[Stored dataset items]

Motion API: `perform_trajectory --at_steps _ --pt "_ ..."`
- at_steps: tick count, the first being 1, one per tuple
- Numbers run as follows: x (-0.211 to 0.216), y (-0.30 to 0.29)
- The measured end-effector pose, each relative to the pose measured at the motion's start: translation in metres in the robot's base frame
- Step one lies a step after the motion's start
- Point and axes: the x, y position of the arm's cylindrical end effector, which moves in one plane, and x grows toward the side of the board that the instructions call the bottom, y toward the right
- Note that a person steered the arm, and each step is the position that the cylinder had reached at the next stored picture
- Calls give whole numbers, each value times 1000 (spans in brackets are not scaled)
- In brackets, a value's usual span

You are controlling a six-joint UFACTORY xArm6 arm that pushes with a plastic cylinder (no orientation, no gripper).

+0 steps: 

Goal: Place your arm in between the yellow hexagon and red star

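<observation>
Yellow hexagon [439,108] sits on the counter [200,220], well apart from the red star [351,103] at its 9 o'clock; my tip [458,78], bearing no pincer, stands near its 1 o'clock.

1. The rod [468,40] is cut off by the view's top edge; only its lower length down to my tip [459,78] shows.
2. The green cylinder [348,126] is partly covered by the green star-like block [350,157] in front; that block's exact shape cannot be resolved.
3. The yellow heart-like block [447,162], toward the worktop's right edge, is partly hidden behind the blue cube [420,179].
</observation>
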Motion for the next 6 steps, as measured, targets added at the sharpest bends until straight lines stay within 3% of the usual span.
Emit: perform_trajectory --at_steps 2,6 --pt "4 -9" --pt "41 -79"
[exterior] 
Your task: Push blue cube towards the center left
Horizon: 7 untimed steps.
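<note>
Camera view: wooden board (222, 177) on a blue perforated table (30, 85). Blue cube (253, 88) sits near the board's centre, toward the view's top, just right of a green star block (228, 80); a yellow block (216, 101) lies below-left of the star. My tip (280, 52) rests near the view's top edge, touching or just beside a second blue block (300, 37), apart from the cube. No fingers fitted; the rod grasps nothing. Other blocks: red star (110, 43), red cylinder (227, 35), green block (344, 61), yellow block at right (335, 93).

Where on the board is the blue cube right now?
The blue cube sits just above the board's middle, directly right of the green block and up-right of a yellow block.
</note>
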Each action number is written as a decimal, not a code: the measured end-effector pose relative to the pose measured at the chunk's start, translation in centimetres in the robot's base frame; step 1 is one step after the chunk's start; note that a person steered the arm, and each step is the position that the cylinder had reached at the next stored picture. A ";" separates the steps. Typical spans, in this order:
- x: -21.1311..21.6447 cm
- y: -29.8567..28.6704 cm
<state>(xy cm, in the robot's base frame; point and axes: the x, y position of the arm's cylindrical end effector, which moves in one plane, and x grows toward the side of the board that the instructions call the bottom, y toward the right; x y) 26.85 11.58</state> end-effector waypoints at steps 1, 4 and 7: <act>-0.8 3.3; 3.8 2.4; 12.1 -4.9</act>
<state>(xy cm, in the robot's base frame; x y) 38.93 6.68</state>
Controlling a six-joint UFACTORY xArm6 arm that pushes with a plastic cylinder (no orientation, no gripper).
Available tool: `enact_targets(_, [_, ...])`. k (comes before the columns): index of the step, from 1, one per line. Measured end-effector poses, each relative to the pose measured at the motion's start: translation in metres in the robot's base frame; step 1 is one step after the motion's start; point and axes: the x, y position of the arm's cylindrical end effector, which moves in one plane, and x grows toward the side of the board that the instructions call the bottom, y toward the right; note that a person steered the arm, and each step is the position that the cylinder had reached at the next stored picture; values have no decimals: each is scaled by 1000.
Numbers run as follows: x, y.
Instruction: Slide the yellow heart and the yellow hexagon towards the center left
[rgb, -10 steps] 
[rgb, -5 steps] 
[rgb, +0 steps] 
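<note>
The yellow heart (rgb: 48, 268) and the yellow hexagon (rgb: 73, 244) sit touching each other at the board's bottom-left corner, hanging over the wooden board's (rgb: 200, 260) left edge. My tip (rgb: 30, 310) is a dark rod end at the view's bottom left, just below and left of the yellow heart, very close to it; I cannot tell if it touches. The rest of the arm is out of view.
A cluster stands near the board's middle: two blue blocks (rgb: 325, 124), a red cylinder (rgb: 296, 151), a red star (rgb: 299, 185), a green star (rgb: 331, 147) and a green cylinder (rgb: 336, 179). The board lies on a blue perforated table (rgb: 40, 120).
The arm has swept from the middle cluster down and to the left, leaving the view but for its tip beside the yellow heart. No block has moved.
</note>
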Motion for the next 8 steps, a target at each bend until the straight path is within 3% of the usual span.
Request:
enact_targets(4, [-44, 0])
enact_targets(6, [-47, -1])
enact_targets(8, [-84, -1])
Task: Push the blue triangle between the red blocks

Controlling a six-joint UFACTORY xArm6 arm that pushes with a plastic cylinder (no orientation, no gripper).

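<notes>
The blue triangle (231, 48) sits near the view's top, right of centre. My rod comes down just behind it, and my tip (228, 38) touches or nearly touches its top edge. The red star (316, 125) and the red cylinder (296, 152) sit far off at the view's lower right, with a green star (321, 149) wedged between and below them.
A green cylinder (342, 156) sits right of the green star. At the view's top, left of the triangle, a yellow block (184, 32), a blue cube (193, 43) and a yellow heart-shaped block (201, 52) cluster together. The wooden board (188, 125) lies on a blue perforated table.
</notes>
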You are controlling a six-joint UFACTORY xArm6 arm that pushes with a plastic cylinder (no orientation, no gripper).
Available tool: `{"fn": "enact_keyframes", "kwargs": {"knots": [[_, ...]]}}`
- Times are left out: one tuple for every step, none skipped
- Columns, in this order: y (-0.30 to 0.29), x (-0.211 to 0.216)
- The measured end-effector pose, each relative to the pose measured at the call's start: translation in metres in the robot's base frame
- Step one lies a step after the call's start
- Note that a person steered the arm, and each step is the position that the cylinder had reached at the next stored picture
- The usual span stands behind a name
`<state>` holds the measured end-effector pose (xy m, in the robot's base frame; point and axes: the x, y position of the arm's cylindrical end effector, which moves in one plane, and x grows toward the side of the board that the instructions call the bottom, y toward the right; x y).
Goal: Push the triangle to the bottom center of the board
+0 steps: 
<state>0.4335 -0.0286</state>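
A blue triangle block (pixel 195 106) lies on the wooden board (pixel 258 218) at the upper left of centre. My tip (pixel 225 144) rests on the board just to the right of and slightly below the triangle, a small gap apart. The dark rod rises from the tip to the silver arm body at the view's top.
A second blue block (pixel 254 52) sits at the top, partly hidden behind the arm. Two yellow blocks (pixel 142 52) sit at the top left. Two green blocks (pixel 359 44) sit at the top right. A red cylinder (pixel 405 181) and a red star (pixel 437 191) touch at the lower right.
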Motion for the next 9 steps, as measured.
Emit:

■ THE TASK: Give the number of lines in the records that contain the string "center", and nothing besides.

■ RESULT OF THIS EXERCISE: 3